About two months after US President Donald Trump slapped a 17-percent reciprocal tariff on Philippine exports, local leaders are still in negotiations with the US.
“Monetary policy alone cannot fully shield the economy from the repercussions of these shocks,” Abenoja said.
BSP Governor Eli M. Remolona Jr. had said that “unfortunately,” monetary policy does not have the tools for those trade shocks.

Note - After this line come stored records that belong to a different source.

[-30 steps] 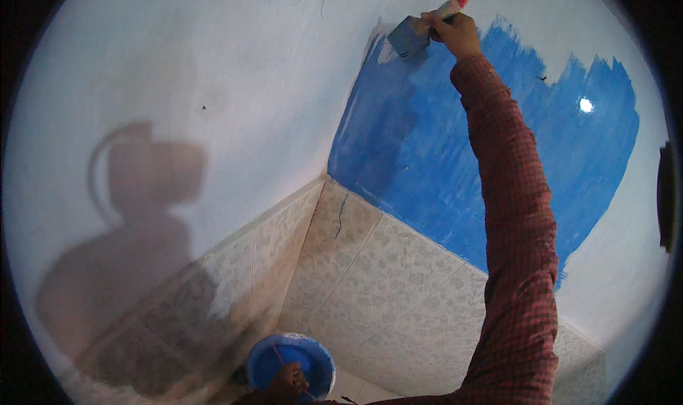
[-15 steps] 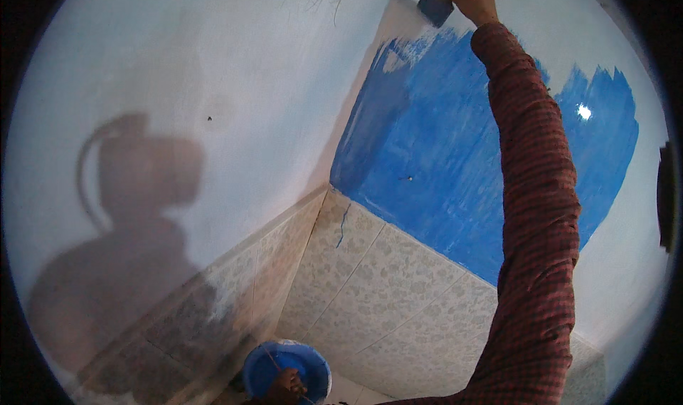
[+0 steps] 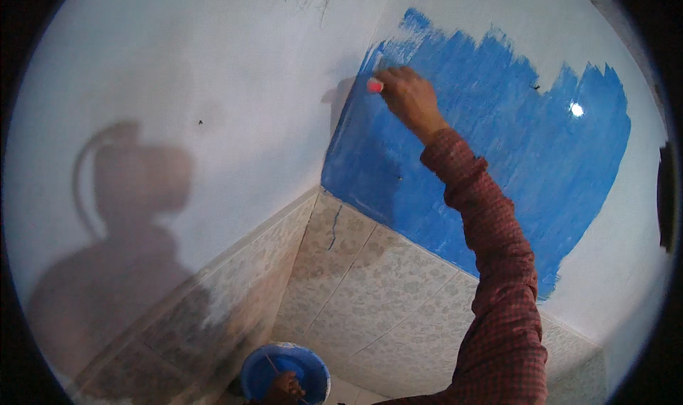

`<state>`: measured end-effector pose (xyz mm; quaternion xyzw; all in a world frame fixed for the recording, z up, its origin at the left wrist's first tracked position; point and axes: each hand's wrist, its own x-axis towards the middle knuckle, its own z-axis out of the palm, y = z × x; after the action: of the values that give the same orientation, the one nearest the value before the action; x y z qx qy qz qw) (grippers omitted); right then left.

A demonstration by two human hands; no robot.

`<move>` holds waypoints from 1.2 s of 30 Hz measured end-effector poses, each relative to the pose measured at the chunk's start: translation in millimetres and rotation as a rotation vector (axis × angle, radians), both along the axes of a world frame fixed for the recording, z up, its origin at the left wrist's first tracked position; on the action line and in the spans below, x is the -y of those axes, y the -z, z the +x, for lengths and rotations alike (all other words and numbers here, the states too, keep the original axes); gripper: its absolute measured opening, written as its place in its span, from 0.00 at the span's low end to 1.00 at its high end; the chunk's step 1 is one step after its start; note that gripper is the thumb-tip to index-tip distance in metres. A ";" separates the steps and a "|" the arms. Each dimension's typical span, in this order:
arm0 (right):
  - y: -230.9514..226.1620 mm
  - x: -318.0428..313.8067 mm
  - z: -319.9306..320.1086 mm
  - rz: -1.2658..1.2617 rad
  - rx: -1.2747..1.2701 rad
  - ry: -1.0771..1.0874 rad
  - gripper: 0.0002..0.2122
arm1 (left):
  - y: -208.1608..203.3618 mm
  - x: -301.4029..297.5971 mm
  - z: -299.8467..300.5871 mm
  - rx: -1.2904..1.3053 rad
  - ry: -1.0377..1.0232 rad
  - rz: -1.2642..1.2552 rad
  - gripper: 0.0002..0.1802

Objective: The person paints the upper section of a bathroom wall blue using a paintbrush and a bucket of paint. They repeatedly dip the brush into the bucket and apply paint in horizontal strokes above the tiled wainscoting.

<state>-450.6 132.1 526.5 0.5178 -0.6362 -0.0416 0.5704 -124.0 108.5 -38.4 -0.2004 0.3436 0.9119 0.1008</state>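
My right hand (image 3: 411, 100) is closed around a paintbrush near the wall corner, in front of the blue-painted patch (image 3: 484, 135). Only the red handle end of the paintbrush (image 3: 375, 86) pokes out; its bristles are hidden behind the hand. The patch has ragged brushed upper edges on a whitish wall. Low down, my left hand (image 3: 287, 386) grips the thin handle of a bucket (image 3: 321, 368). Blue paint shows inside the bucket, beneath that hand.
Patterned tiles (image 3: 398, 284) cover the lower walls, with a blue drip (image 3: 334, 227) below the corner. On the left, a whitish wall (image 3: 249, 71) carries my shadow. Small nails or holes dot both walls. A dark object (image 3: 666, 195) stands at the right rim.
My right hand has come down and left from above the patch to the corner edge. Fresh blue now marks the upper area where the brush was. My left hand stays at the bucket.
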 end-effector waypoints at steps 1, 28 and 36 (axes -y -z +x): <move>13.3 -0.5 5.6 0.024 0.042 0.009 0.09 | 0.4 0.1 0.1 -0.002 0.000 0.001 0.10; 8.2 -15.3 -1.7 0.034 0.040 0.050 0.11 | 18.4 8.5 -2.1 -0.008 0.014 -0.013 0.10; -47.3 -13.3 18.2 -0.197 0.358 0.119 0.14 | 23.4 7.4 -6.7 -0.003 0.007 -0.011 0.10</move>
<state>-432.4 145.3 573.8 0.4202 -0.7580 0.0797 0.4925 -130.7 101.0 -61.8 -0.1983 0.3497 0.9099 0.1024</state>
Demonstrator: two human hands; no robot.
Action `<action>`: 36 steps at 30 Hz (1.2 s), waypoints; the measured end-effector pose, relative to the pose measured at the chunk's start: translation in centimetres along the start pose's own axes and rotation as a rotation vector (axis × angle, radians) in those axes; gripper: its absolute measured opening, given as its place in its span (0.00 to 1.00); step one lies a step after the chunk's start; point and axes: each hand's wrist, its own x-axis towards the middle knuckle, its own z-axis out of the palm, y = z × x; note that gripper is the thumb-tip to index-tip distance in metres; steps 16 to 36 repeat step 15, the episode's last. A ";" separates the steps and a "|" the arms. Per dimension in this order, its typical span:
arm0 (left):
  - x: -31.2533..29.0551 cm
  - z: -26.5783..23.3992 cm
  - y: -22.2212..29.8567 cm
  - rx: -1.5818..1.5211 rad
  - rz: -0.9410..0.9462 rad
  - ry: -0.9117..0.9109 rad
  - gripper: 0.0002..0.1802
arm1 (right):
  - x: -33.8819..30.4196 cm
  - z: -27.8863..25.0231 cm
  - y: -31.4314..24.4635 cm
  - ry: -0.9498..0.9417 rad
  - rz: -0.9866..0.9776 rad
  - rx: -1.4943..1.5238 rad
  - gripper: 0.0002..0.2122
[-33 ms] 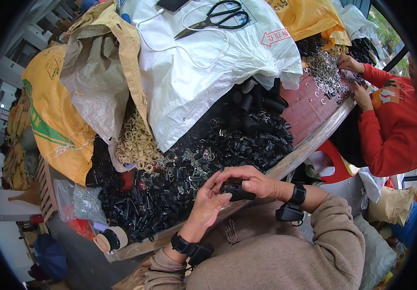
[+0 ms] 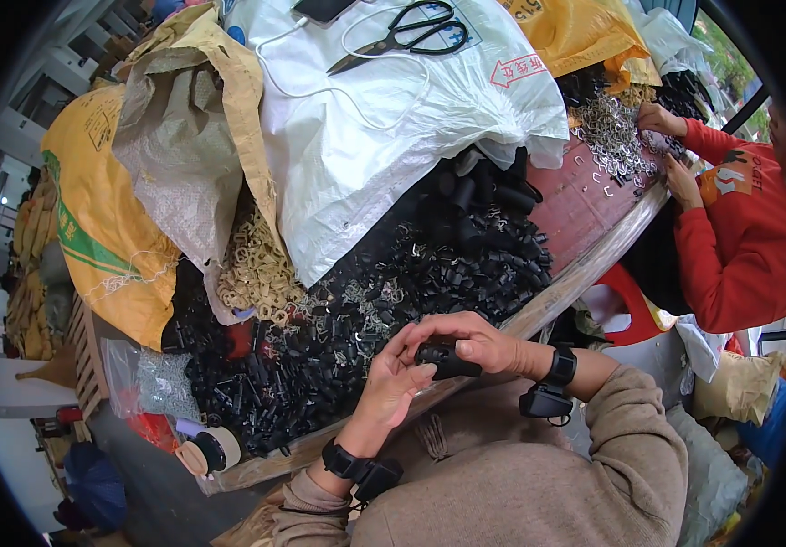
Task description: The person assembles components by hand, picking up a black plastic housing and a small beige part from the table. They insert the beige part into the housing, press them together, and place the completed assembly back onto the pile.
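Close to the wooden front edge of the table, both my hands are closed around a small black plastic piece. My right hand wraps it from above, thumb pressed along its near side. My left hand pinches its left end between thumb and fingers. The fingers cover part of the piece, so its exact kind does not show. Just beyond my hands spreads a heap of small black plastic parts, with silvery metal bits mixed in.
Pale beige rings spill from an open woven sack. Black-handled scissors and a white cable lie on a white sack. At right, a co-worker in a red sleeve handles metal hooks. A spool stands at the left corner.
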 end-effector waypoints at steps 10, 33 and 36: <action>0.1 0.2 0.0 0.016 -0.057 -0.014 0.41 | -0.9 -0.3 -0.5 0.051 0.013 0.004 0.30; -0.2 0.1 0.7 0.008 -0.067 -0.015 0.39 | -3.2 -2.8 -2.2 0.019 0.078 -0.166 0.29; -0.2 0.1 0.7 0.008 -0.067 -0.015 0.39 | -3.2 -2.8 -2.2 0.019 0.078 -0.166 0.29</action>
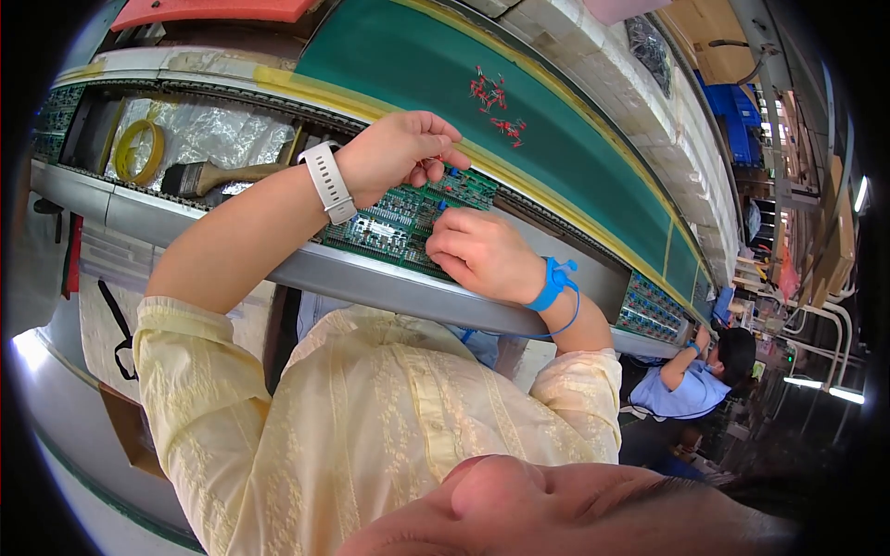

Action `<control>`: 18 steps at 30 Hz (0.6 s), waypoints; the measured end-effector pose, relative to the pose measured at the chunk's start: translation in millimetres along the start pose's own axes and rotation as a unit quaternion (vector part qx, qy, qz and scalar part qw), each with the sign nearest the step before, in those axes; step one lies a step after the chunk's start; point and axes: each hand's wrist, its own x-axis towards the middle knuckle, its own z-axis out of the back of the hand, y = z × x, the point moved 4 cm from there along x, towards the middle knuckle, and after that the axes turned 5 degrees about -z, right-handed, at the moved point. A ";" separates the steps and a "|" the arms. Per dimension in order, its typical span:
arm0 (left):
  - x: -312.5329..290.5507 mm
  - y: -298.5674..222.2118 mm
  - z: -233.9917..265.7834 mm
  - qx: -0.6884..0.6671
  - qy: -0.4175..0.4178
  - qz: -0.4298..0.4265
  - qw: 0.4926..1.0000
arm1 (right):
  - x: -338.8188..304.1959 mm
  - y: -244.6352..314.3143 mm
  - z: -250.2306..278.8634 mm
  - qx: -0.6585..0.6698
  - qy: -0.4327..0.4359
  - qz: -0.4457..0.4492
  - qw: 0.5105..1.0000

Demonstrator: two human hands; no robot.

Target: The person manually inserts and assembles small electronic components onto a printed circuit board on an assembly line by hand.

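Leftward of the circuit board (375,232) — a trough (92,130) holding brush (221,175) and tape (121,156).

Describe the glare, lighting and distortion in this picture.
In the head view, the fisheye bows the edges of the green surface, with black corners; glare flecks the crumpled plastic; tube lamps at right glow white against dim surroundings; the circuit board looks fairly sharp.

We have a circuit board (380,229) in the conveyor (324,271) before us, a tape roll (120,156) and paintbrush (221,174) to its left, another board (656,308) far right, and component clusters (496,94) on the desk (399,69) behind.
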 end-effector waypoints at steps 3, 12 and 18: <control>-1.2 -0.3 0.9 0.010 -0.007 -0.002 1.000 | 0.8 -0.6 -1.5 -0.006 0.007 -0.003 1.000; 0.7 4.0 0.6 0.014 0.008 0.010 1.000 | 2.5 0.1 -2.7 -0.018 -0.003 0.013 1.000; 1.9 6.0 2.8 0.001 0.005 0.022 1.000 | 2.6 1.4 -6.1 -0.051 -0.017 0.030 0.998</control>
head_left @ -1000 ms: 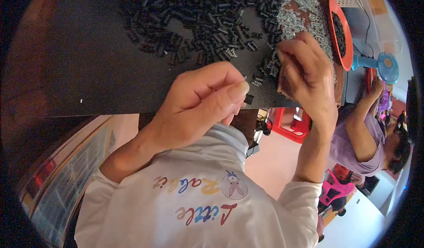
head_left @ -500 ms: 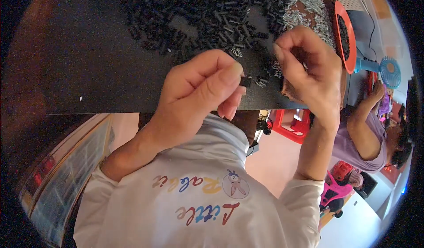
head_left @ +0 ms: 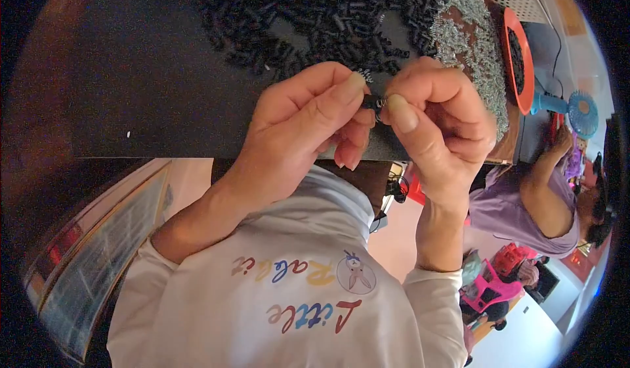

He earlier warned that trade shocks are more damaging than supply shocks, which monetary policy is not equipped to address.
Meanwhile, “broader, coordinated strategies would indeed help,” Abenoja noted. “Fortunately, the Philippine economy is now well-positioned to manage inflation.”
April inflation stood at 1.4 percent, the slowest in over five years, or since November 2019. It also fell within the lower end of the BSP’s forecast range of 1.3 percent to 2.1 percent.
Abenoja stressed that the softer inflation “gives us extra degrees of freedom to ease monetary policy, which in turn can support growth.”
To date, the central bank has reduced key borrowing costs by a total of 100 basis points (bps) to 5.5 percent from 6.5 percent before the easing cycle started in August last year. Remolona said last week that the BSP could cut further “maybe” by two more cuts. If realized, the key interest rate would settle at five percent this year.
The local economy accelerated by 5.4 percent in the first quarter of 2025, almost stagnant compared to the 5.3-percent growth posted in the fourth quarter of 2024, according to the Philippine Statistics Authority (PSA). The government blamed this sluggish growth on the 19.9-percent decline in net exports.
“The BSP stands ready to do what is necessary to keep inflation steady and maintain the country's macroeconomic stability,” Abenoja said.